Terrien De Lacouperie, “The Old Babylonian Characters and their Chinese Derivatives”, 1888 was the topic of earlier blog post. Here I present another “Chinese derivative”: John D. Bengtson, “Edward Sapir and the ‘Sino-Dene’ Hypothesis”, volume 120, year 1994, pages 207-230 was a science paper in anthropological linguistics. In 1921, American scholar presented a linguistic phylum that included Chinese (Sinitic & Tibeto-Burman) and “Na-Dene” (Haida, Tlingit, Eyak & Athabaskan) of the North American Indians. The geography of this linguistic group spreads across the “Bering Strait” of the Artic Ocean (as shown in the above map). The “Na-Dene” languages include the “Navajo’ which is a tribe of 400,000 members today (shown in the map below). Edward Sapir, “Language: An Introduction to
the Study of Speech”, 1921 was monograph used to supplement linguistic textbooks for which Edward Sapir is best known (book cover is shown below). This book was published the same time Edward Sapir put forth the Sino-Dene” hypothesis.

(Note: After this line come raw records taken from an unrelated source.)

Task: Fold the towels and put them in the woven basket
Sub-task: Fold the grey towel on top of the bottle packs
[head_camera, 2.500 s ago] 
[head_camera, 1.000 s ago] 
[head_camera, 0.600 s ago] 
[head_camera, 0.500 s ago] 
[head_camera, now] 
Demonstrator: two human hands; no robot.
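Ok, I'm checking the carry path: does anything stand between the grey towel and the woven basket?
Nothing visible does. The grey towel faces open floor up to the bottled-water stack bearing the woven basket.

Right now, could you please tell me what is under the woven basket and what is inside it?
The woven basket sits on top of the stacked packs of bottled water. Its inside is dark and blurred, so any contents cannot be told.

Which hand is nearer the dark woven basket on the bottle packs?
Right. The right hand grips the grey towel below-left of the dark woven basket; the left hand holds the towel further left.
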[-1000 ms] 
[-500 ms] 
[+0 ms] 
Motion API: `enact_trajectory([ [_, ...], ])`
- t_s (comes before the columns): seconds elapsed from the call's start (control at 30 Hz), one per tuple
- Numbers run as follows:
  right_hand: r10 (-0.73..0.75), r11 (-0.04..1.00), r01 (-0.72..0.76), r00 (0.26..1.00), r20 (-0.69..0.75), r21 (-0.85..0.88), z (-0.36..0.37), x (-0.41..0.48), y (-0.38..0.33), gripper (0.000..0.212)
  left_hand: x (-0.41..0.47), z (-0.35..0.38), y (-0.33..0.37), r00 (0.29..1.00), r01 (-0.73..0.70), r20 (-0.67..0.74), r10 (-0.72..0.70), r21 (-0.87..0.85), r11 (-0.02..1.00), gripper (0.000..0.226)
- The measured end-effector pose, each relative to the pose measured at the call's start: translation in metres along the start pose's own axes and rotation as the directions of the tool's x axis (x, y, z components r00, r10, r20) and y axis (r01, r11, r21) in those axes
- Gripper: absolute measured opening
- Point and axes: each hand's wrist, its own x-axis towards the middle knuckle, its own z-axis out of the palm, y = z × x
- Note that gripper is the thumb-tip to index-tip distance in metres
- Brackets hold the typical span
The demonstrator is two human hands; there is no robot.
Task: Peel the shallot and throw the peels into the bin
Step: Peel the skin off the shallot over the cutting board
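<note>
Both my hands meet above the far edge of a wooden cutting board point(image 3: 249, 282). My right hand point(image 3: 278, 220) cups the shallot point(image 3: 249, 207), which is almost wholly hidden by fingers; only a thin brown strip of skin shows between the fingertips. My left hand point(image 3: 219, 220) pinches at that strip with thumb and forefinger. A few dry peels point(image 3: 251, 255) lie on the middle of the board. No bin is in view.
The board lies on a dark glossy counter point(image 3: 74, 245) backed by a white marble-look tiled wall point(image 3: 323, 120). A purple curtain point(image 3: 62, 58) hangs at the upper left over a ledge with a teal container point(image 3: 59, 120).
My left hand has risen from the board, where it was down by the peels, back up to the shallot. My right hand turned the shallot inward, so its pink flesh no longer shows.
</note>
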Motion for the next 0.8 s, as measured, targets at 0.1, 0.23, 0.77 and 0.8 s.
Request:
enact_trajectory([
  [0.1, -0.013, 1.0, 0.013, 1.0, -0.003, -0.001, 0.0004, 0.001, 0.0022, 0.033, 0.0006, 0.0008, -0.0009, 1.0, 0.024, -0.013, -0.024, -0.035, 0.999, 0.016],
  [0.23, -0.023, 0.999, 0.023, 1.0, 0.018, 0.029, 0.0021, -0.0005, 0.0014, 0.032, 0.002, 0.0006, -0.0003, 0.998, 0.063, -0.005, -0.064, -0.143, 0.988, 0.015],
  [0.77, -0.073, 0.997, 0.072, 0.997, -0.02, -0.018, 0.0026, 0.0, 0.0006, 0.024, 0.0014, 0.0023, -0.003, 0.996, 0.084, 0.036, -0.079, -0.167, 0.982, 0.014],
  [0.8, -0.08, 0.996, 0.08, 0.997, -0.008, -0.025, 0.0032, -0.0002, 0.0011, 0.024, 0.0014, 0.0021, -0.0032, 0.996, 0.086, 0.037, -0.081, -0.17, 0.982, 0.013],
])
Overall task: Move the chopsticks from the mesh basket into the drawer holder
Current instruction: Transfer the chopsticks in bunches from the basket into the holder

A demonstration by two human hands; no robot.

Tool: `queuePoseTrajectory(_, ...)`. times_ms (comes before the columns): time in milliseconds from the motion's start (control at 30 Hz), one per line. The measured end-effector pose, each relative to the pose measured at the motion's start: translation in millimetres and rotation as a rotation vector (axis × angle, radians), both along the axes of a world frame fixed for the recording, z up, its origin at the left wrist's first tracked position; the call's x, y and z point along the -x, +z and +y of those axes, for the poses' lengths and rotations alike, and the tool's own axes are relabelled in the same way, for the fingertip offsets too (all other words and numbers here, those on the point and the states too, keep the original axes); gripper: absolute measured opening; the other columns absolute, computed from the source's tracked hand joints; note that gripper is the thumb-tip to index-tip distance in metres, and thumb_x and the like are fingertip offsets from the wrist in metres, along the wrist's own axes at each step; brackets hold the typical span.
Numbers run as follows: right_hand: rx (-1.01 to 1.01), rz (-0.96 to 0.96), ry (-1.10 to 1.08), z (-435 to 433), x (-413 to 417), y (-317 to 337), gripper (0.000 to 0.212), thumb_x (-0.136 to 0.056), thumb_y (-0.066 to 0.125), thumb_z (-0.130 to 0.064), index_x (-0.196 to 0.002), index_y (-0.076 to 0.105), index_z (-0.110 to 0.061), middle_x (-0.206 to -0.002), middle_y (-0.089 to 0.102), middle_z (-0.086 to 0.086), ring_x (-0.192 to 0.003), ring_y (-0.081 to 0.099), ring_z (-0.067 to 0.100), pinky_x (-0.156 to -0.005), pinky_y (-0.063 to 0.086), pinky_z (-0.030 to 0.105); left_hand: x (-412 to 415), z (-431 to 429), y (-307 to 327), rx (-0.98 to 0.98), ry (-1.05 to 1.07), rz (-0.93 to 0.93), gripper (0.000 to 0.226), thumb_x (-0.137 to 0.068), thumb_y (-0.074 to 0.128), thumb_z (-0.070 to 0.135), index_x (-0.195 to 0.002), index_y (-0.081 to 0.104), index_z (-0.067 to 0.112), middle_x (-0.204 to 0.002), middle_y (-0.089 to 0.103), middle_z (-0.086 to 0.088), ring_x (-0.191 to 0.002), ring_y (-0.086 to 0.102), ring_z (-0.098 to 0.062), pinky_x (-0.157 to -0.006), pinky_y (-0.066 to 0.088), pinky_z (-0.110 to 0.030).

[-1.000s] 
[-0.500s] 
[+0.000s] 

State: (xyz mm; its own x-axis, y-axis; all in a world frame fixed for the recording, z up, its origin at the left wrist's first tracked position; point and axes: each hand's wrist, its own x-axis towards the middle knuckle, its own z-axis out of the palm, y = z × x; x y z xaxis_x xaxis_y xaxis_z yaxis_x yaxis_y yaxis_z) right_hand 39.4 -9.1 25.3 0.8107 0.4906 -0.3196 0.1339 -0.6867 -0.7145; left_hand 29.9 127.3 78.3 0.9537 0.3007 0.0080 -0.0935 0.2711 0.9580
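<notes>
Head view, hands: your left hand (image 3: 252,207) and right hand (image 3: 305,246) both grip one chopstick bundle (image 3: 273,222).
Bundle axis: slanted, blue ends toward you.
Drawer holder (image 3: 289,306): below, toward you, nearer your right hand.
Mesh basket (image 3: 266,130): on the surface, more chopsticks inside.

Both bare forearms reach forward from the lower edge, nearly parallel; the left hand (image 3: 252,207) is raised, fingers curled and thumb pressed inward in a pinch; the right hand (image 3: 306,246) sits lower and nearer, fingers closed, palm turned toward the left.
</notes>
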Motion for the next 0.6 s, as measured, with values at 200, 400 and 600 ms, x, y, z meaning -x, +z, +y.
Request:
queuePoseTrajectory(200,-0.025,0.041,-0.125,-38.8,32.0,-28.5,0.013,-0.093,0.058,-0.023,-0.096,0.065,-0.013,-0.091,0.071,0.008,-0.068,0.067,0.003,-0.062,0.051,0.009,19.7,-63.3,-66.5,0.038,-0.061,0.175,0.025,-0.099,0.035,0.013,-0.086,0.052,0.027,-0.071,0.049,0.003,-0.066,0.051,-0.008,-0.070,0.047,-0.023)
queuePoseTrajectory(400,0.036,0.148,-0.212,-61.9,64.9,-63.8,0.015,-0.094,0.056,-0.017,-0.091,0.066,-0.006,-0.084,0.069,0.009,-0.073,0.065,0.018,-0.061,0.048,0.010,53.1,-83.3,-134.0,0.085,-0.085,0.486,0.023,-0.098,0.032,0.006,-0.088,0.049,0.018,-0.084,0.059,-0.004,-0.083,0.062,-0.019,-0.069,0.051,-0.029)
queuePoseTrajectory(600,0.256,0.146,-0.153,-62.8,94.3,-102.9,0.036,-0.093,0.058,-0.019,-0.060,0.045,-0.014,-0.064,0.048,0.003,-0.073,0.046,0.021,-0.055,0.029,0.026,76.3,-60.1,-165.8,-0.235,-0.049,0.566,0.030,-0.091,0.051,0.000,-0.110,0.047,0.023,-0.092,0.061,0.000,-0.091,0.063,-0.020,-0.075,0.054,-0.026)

John D. Bengtson, “Edward Sapir and the ‘Sino-Dene’ Hypothesis”, volume 120, year 1994, pages 207-230 was a science paper in anthropological linguistics. Edward Sapir the ‘Sino-Dene’ was based on the “Chinese derivatives” equating to cognates; and, the value of this discovery in linguistics ranks with the “Rosetta Stone“.